Domingo. Entorno del Palacio de los Deportes. Quedo para tomar unas cañas en uno de los bares más populares y concurridos de la zona. Aunque apenas pasan unos minutos de la una, su terraza está llena. Como hace buen tiempo y no tengo ganas de encerrarme, opto por sentarme en la terraza del bar de al lado donde, misteriosamente, no hay un alma.
Resulta curioso el contraste. A un lado, todo de bote en bote. Al otro, vacío absoluto. ¡Qué injusta puede ser la vida! Unos tanto y otros tan poco… Me pongo filosófico y meditabundo, reflexionando sobre el ser y la nada a sabiendas de que todavía pasaré un buen rato a solas, que me he adelantado mucho.
Mientras en el bar de al lado un diligente camarero no deja de entrar y salir del garito, llevando bandejas repletas de cervezas, vinos y tapas humeantes; nadie sale del mío siquiera a preguntar qué quiero. Como es temprano y no tengo prisa, sigo leyendo mi IDEAL tranquilamente. Eso sí: reconozco que estuve por pedirle una birra al chaval del bar de al lado. Por hacer la gracia, más que otra cosa.

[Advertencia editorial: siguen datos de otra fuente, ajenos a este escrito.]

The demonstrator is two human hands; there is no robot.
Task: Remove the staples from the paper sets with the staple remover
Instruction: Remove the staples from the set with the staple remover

Diez minutos después se queda libre una mesa en la terraza del bar de al lado. Salto como un resorte, abro codos, tomo la posición en la zona y consigo hacerme con una mesa de privilegio. Un par de minutos después estoy dándole el primer trago a mi Alhambra Especial mientras espero a que se enfríe la tapa de morcilla.
Imagino que los del bar de al lado se pasarán la vida rumiando sus penas y quejándose amargamente por lo mal que les va el negocio, haciendo cuentas y lamentándose de que no les salgan los números. A lo peor, acaban cerrando. Y vendrá otra persona a hacerse cargo del bar. Y le costará Dios y ayuda levantarlo dado que clientes con mala experiencia previa, como yo, no volverán a sentarse en su terraza ni aunque les den dinero, esperando pacientemente a que se quede vacía una mesa en el bar de al lado.